Exercise prompt: Down to the final line, write out the material beneath exactly, without pictures.

Provided data:
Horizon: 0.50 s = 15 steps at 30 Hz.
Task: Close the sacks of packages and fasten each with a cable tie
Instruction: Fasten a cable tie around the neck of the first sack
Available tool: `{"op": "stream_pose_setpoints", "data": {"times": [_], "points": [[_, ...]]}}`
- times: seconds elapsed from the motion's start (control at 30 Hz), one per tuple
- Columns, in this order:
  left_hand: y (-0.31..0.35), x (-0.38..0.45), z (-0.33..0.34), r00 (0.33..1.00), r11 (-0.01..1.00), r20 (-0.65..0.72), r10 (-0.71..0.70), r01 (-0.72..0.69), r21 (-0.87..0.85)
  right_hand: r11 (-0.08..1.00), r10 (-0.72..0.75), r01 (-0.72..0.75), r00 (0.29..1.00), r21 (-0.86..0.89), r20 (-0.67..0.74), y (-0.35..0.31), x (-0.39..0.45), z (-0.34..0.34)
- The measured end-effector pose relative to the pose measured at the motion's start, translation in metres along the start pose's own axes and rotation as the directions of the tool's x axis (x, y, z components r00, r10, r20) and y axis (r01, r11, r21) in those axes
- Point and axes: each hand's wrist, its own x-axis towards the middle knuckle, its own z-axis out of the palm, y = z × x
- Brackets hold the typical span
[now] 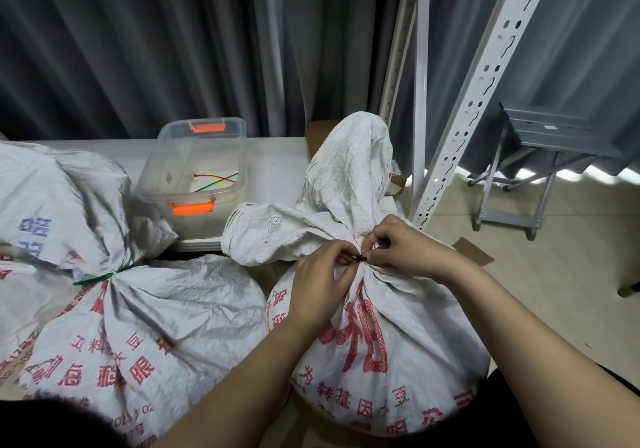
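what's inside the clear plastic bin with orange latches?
Inside the clear plastic bin with orange latches: a few loose cable ties, red, green and yellow, crossed on its floor. The near wall blurs anything lower.

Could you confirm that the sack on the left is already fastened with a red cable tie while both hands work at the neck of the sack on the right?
Not quite: the cable tie around the neck of the left sack is green, not red, as the head view shows. The rest holds: the left hand and right hand both pinch at the gathered neck of the right sack.
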Motion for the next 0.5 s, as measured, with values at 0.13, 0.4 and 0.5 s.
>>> {"op": "stream_pose_setpoints", "data": {"times": [0.13, 0.4, 0.5], "points": [[-0.003, 0.000, 0.000, 0.998, 0.991, -0.034, 0.060, -0.055, 0.121, 0.996, -0.041, 0.037, 0.998, 0.080, 0.046, -0.002, -0.003, -0.004], [0.002, 0.008, -0.015, 0.993, 0.981, 0.007, 0.121, -0.121, 0.154, 0.947, -0.087, 0.037, 0.986, 0.319, 0.145, 0.001, -0.003, -0.009], [0.008, 0.008, -0.018, 0.979, 0.944, 0.016, 0.205, -0.202, 0.261, 0.943, -0.095, 0.039, 0.983, 0.330, 0.156, 0.000, -0.002, -0.009]]}}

Problem solution:
Horizon: 0.50 s = 15 steps at 30 Hz.
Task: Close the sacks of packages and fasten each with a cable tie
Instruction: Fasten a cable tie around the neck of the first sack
Available tool: `{"op": "stream_pose_setpoints", "data": {"times": [_], "points": [[_, ...]]}}`
- times: seconds elapsed from the motion's start (control at 30 Hz), one per tuple
- Columns, in this order:
  left_hand: y (-0.31..0.35), x (-0.38..0.45), z (-0.33..0.34), r00 (0.33..1.00), r11 (-0.01..1.00), r20 (-0.65..0.72), r10 (-0.71..0.70), r01 (-0.72..0.69), r21 (-0.87..0.85)
  right_hand: r11 (-0.08..1.00), r10 (-0.72..0.75), r01 (-0.72..0.75), r00 (0.29..1.00), r21 (-0.86..0.89), r20 (-0.67..0.74), y (-0.35..0.31), x (-0.39..0.45), z (-0.34..0.34)
- The measured end-effector pose relative to the pose measured at the motion's start, translation in metres along the start pose's own axes and rotation as the directions of the tool's x axis (x, y, z components r00, r10, r20) and y axis (r01, r11, r21) in those axes
- Point and axes: each hand's wrist, its own x-axis towards the middle knuckle, its own z-axis out of the palm, y = z × x
- Brackets hold the typical span
[now] 
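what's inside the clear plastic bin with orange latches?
Inside the clear plastic bin with orange latches: a few loose cable ties, red, green and yellow, crossed on its floor. The near wall blurs anything lower.

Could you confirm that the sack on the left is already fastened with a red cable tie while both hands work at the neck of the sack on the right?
Not quite: the cable tie around the neck of the left sack is green, not red, as the head view shows. The rest holds: the left hand and right hand both pinch at the gathered neck of the right sack.
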Motion for the next 0.5 s, as measured, with values at 0.13, 0.4 and 0.5 s.
>>> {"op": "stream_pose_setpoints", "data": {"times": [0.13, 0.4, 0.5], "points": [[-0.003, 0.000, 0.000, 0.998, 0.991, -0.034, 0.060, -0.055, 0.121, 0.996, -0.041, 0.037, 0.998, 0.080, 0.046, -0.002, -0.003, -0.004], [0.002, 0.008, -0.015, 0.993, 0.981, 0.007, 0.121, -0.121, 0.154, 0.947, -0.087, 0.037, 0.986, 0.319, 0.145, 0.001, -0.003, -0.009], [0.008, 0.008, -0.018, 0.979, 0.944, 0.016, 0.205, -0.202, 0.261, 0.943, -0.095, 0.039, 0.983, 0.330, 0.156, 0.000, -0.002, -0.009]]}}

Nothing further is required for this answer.